A few days ago I was watching a circus show with my almost 3-year-old daughter. There was a guy who was doing some pirouettes on a horizontal bar: he would turn several times in a row and then stop to make some jokes.
After a while, and since he was also a comedian, they put a mattress on the floor so he could fall on it. And this is what happened: for us adults it was clear that he would turn and turn and, in a certain moment, release from the bar and fall on the mattress as if he had fallen down. Also, he would walk a bit on the bar and then pretend he slid and fall on the mattress again.
All of this was funny and they (him and his assistant) were making funny faces. However, the subtleties of the joke were not clear at all to my daughter, who started to feel very anxious and helpless.
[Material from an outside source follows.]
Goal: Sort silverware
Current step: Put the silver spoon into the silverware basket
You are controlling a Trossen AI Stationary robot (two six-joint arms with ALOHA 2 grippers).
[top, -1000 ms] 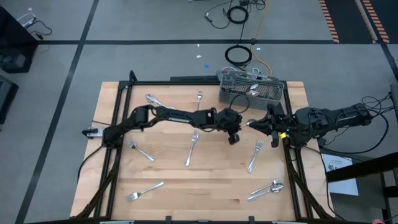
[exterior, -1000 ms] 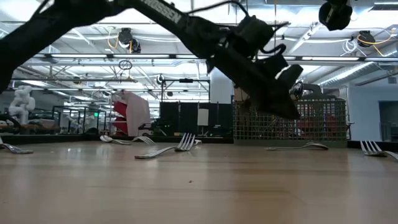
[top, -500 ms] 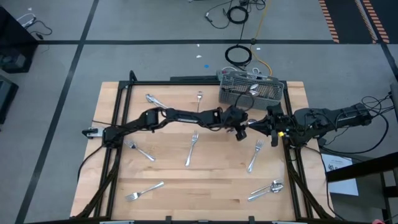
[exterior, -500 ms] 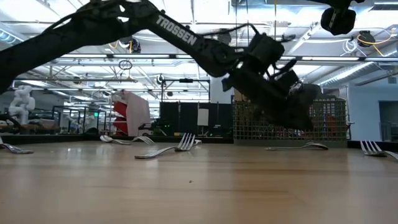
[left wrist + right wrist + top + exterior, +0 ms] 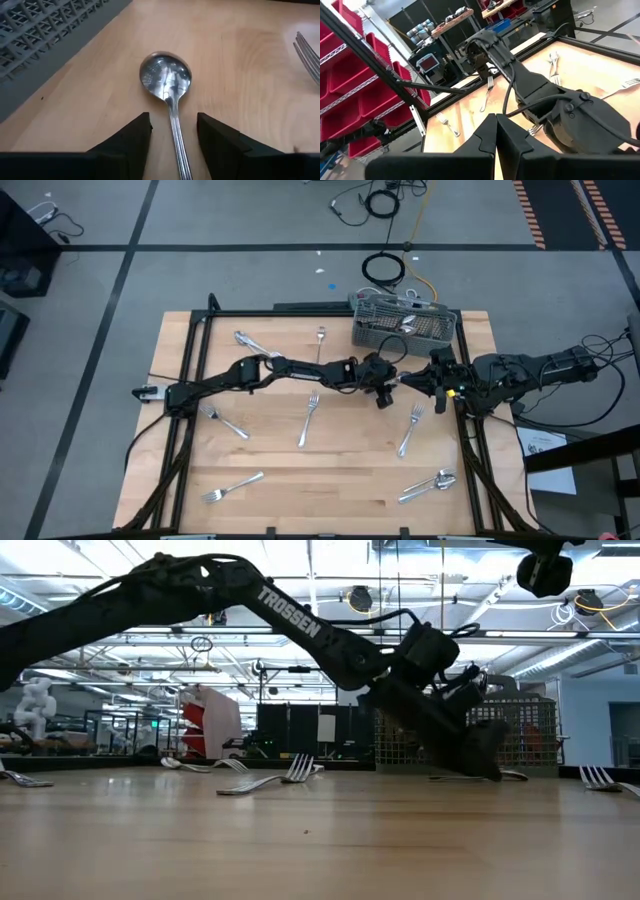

I explained to her that it was a joke and walked her to the side of the stage to show how big the mattress was, and how he was not hurting himself at all when falling on it. However, none of this helped and she kept feeling very sorry for the man. I decided to just move out for a while and come back when the show was over, to see how the man was smiling and feeling perfectly safe.
In any case, what remained interesting to me was the fact itself: She felt empathy (something they gain when they are around 3 years old). But how can a toddler infer in such situations that things are just a joke? I see itself as a kind of irony, which is something that a kid just starts understanding when a bit older (5-6 years old?).